Data for analysis START
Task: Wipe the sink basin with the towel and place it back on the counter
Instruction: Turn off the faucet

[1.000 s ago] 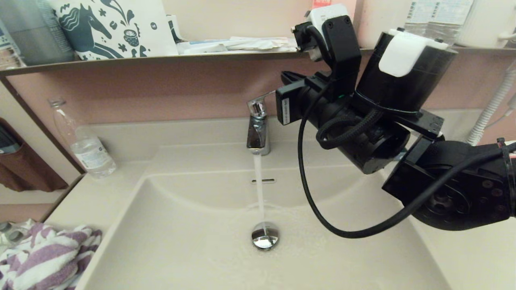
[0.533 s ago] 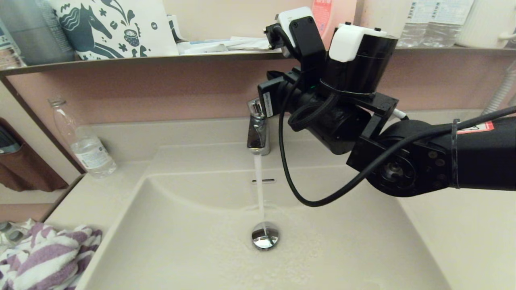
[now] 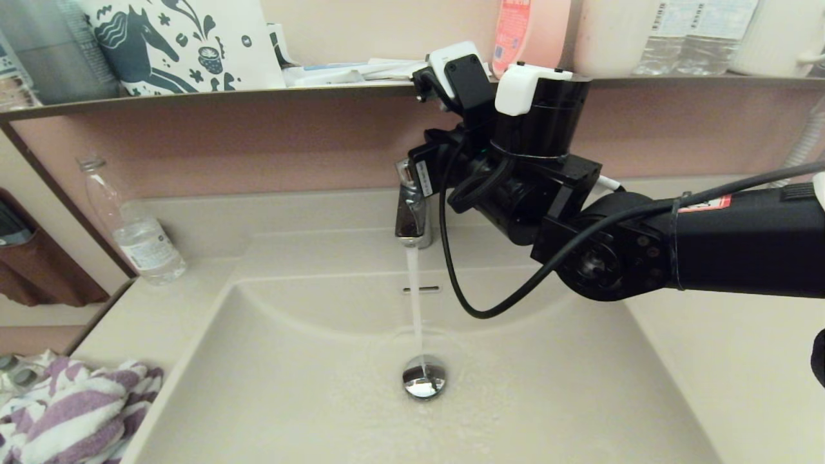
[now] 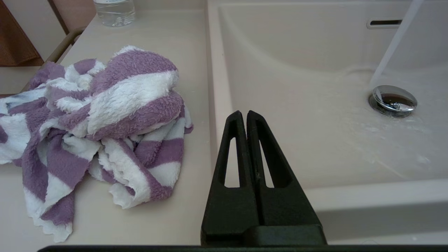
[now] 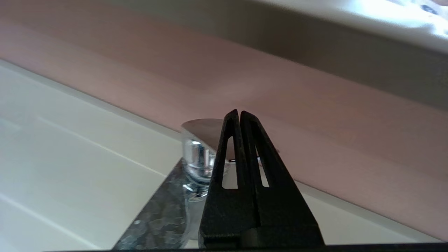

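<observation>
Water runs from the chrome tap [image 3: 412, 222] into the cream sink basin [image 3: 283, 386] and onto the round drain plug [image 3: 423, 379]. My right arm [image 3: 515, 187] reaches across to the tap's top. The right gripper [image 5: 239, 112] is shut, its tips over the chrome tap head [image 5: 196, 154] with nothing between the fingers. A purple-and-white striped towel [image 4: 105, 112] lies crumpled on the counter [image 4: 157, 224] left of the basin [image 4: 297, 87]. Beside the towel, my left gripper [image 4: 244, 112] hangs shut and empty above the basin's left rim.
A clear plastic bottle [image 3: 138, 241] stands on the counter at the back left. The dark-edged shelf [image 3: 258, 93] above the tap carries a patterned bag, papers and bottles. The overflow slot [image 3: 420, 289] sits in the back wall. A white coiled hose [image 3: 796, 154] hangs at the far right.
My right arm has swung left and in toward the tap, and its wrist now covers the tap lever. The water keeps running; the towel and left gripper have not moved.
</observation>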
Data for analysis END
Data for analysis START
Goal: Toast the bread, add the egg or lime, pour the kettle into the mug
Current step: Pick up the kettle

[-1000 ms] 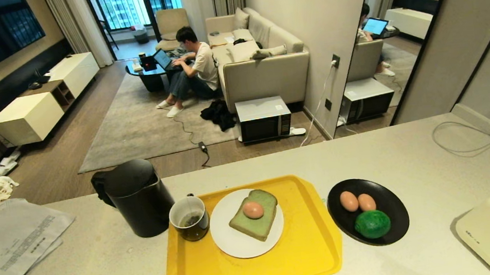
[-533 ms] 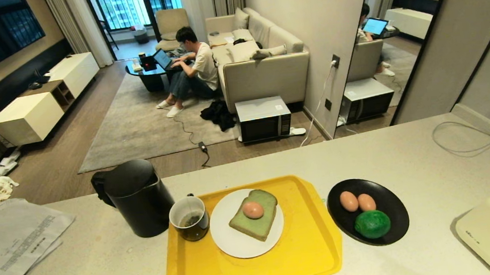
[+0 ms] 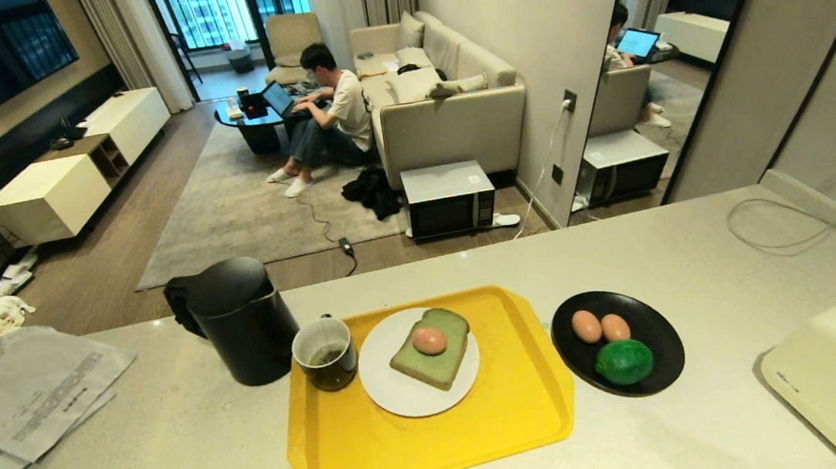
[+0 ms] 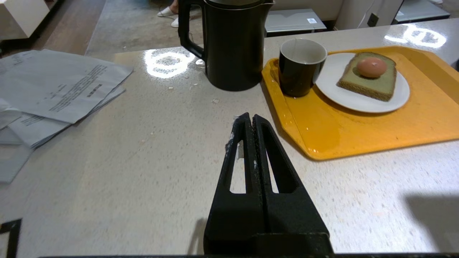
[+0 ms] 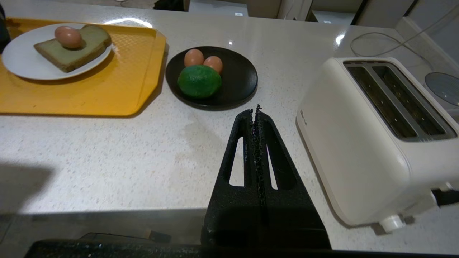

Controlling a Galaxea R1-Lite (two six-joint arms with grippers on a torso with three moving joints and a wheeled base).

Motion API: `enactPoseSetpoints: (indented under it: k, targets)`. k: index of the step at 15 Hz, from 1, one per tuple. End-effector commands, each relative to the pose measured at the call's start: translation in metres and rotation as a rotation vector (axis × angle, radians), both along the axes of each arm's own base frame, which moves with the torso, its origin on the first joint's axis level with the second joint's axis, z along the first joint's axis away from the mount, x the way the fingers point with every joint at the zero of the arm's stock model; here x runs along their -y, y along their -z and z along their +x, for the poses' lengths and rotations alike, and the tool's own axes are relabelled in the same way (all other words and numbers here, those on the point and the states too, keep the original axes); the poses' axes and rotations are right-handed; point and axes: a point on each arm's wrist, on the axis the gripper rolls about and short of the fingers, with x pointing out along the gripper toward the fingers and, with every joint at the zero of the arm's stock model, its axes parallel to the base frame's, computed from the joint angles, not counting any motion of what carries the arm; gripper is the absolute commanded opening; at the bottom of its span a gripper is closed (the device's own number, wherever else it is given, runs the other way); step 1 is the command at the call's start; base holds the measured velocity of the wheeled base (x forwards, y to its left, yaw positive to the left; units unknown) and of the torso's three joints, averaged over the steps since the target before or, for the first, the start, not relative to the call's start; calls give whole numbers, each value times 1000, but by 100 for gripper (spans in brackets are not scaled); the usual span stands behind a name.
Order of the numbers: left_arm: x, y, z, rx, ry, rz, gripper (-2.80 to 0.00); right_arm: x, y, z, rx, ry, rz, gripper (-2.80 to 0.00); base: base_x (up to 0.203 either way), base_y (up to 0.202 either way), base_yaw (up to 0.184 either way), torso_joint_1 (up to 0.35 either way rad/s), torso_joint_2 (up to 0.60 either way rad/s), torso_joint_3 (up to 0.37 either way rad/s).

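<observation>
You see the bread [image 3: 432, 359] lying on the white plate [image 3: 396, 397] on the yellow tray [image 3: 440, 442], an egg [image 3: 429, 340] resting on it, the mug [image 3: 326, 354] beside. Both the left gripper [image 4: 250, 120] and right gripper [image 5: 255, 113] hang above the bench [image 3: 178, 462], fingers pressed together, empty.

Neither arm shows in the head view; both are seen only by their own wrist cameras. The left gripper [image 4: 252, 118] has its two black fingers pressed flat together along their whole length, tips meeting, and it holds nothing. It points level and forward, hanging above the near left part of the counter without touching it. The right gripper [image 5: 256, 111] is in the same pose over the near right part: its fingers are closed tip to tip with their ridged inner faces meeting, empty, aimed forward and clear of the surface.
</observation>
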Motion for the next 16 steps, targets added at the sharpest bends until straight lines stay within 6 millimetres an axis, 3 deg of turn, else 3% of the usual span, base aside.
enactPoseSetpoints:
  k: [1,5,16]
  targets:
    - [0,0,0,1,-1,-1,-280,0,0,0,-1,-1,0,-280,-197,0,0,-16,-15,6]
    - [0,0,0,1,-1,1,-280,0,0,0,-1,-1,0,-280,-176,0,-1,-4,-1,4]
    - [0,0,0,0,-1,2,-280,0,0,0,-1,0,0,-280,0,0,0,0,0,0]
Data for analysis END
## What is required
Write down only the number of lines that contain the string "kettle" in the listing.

## Task result
2